20,000 Leagues Under the Sea - review

I have meant to read some Verne since I was a child but never had the time.
I recently finished consuming the Librivox recording of a translation of 20,000 Leagues Under the Sea and I was interested in many aspects of the books.

First I found it interesting that the narrative flips in its method of measurements repeatedly, and does so in the same passages. It will use metric and imperial measurements. I found this mildly annoying and contemplated whether or not it was a translation issue or whether the author originally wrote the manuscript in mixed units (and, if so, for what purpose).

Like other works of science fiction this one makes predictions that prove completely untrue.
For example, The Nautilus travels to the South Pole. We now know this to be completely impossible and we also know that what it finds there to be completely unreasonably predicted. I find myself wondering what Verne was thinking in making such an off prediction for what would be at the pole itself.

This work is also greatly disjointed when it is littered with great listings of sea life. It is as though Verne were doing a masturbatory exercise in outlining his own aquatic life knowledge.
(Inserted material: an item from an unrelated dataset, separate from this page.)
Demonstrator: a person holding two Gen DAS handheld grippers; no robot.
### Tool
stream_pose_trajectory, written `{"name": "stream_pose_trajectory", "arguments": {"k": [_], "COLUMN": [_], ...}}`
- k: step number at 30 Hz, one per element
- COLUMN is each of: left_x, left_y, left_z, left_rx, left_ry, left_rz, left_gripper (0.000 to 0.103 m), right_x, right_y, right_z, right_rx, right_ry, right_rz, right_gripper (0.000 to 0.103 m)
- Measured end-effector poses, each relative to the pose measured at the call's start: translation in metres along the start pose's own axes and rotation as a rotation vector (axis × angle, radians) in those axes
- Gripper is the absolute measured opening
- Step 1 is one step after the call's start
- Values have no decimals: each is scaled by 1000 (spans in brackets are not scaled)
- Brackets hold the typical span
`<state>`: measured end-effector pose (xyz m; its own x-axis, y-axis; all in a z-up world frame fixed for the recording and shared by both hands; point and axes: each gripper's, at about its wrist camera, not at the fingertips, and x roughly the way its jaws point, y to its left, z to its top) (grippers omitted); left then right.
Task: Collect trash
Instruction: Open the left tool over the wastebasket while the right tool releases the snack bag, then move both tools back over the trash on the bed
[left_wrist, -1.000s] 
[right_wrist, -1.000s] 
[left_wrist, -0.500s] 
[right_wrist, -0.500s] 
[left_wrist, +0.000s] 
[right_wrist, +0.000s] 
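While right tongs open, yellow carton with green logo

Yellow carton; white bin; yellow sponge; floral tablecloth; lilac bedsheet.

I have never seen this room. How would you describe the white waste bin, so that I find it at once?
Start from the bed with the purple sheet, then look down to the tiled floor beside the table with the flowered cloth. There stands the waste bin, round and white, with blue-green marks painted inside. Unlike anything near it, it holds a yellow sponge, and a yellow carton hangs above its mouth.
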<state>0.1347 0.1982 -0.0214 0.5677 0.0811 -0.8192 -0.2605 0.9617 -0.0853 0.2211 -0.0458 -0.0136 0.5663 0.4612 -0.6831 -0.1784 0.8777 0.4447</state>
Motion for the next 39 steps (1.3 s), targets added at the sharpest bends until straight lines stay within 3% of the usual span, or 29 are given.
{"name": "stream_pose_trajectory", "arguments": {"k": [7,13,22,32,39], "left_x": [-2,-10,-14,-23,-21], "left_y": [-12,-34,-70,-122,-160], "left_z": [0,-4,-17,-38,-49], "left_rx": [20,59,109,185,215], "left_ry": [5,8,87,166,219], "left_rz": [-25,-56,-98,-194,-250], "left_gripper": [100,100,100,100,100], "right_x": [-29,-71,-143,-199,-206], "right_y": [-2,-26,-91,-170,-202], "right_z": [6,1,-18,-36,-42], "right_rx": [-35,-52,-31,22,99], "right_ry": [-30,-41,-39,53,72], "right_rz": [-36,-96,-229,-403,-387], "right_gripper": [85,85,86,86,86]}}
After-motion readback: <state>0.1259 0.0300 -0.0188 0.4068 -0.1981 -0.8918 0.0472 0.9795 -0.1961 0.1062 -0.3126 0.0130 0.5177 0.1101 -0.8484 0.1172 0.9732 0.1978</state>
I also found that the character of Consile was completely and totally superfluous. He added nothing to the narrative and the entire story could have been written with the minor contributions of this character having been pushed to the main speaker or Ned Land. However; I did find it interesting that Consile meets many of the characteristics of a savant autistic in many ways. This makes me wonder if there are other examples of characters within older fiction who would meet such a diagnosis.

I also found it fascinating that the phrase "tricked out" was used to describe the way some particular fish were colored. This vernacular is a phrase I thought was relatively recent in its usage but I was obviously mistaken.

Critiques aside, this is a valuable piece of work for literature and science fiction fans to consume as it lays a foundation for all of the works that have come since.